Four months later, the board, citing the resolution, reversed CMA policy by declaring physician-assisted suicide and euthanasia to be end-of-life care. The new policy did not exclude minors, the incompetent or the mentally ill, nor did it suggest restricting euthanasia and assisted suicide to terminally ill patients or those experiencing uncontrollable suffering. 
The board’s Christmas present for the Supreme Court of Canada was a blank cheque. It offered the unconditional support of the medical profession for the legalization of euthanasia and assisted suicide for any patient group, for any reason and under any conditions approved by the courts or legislatures.

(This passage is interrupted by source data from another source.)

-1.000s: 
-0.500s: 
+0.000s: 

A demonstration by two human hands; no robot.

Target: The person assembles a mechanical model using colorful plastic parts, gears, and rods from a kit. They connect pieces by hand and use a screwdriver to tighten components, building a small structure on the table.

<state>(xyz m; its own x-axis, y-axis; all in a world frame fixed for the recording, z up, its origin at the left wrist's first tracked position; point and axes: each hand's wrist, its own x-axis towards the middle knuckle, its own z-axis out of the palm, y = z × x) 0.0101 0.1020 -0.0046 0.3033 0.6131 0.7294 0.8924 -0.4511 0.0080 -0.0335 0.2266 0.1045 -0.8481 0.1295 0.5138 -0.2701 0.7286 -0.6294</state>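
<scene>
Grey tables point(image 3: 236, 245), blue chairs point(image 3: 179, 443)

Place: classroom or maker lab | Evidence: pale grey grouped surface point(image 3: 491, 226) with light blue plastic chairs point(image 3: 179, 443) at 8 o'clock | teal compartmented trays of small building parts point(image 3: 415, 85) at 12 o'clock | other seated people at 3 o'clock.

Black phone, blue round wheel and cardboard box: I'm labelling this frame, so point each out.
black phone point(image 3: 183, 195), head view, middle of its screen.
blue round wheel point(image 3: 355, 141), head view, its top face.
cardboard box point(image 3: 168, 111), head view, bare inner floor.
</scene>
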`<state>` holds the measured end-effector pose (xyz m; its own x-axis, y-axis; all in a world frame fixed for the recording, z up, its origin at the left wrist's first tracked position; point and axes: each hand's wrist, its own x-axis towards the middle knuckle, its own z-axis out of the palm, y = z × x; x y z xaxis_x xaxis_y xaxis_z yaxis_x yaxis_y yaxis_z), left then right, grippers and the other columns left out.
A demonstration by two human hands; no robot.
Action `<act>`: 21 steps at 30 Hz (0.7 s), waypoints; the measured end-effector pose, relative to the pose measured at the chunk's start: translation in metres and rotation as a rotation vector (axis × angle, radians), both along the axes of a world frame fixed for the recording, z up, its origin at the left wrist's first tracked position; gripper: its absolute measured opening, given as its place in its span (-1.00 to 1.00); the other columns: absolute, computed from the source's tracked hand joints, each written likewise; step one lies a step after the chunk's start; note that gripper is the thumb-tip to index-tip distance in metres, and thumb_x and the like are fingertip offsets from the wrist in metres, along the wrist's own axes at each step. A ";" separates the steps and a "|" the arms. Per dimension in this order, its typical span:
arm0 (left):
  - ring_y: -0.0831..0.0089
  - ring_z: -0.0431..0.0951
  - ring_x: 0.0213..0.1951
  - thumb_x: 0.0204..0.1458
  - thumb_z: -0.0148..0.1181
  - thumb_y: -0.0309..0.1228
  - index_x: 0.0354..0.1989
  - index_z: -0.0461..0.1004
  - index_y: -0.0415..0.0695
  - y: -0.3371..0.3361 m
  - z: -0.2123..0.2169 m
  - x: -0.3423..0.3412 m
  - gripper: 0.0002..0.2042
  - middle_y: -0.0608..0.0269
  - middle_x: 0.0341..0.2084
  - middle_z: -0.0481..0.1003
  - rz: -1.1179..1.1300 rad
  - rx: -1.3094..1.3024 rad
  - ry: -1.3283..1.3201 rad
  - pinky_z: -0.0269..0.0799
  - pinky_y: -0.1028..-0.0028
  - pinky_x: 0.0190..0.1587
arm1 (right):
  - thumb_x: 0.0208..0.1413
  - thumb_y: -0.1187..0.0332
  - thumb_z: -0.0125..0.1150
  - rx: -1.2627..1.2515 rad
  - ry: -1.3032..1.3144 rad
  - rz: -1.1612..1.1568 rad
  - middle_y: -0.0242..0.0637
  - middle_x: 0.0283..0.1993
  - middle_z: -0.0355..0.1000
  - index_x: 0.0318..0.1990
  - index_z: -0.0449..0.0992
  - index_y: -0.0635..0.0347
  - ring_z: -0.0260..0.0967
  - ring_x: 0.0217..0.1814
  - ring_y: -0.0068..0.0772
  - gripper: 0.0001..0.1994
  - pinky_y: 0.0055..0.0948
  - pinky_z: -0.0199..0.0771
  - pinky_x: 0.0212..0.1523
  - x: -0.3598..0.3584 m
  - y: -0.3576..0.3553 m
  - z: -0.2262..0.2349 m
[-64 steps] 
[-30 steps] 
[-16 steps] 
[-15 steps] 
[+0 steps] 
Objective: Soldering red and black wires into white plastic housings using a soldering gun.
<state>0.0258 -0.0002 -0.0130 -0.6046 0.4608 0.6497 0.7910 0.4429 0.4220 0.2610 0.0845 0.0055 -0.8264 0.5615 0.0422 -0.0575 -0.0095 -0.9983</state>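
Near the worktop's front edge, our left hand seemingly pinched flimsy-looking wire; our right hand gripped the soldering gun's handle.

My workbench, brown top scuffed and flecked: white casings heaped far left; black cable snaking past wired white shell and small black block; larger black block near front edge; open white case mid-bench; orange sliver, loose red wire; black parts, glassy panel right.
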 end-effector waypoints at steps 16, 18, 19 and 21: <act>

Murphy then examines the issue of conscience rights:
What about those ... physicians who utterly reject the claim that physicians are ever obliged to participate in euthanasia or assisted suicide? 
The policy states that they should not be compelled to do so, but adds that there should be no undue delay in providing the services. That is: conscientious objection is allowed only to the extent that it does not interfere with the obligation to kill, more felicitously phrased from the patient perspective as access to services. 
The priority of killing over conscience was a consequence of the board’s decision to adopt a partisan rather than neutral position on medical aid in dying. By accepting the morally contested obligation to kill as normative, CMA directors imposed a paradigm for medical practice and a framework for discussion that’s inherently prejudiced against physicians unwilling to participate in euthanasia and assisted suicide. ...
In March, the board declared that all Canadians who meet the criteria should have access to assisted dying, as with any other medically approved intervention. This was accompanied by strong statements supporting conscientious objection, including refusal to refer for the services. 
By June, these foundational principles had been rewritten to give priority to the obligation to kill at the expense of freedom of conscience. They were incorporated into a draft framework for consultation and presentation at the General Council in Halifax. 
The draft framework proposes that objecting physicians be made to work with others to support equitable and timely access to euthanasia and assisted suicide. ... 
The framework supports conscientious objection, but only to providing euthanasia and assisted suicide, only if refusal does not cause undue delay and only if the physician refers the patient to a third party for assistance and information — whatever that might mean. 
It is abundantly clear that CMA officials favour some form of compulsory referral, not only because they offer no other options, but because their draft framework is erroneous, incomplete and misleading — sometimes seriously so — and every error, omission and misleading statement favours referral. 
Last year, CMA delegates approved a resolution said to be neutral with respect to euthanasia and assisted suicide, which the CMA’s board cited when it approved both and made an obligation to kill part of medical practice. 
This year, delegates will be asked to approve some form of compulsory referral as a middle ground between this contested obligation to kill and freedom of conscience. What is presented as pragmatic middle ground is really an ethical quagmire.
The Euthanasia Prevention Coalition is wants the CMA to reject their support for euthanasia while recognizing physicians conscience rights.

1 comment:

Anonymous said...

i am afraid that all the wonderful work the EPC does wont change the damage supreme court did decriminalizing physician assisted killing. I wish people protested against supreme court ruling back then.IT should be huge protest to another political correctness ideology which will erode further conscience, beliefs, values of life to the end.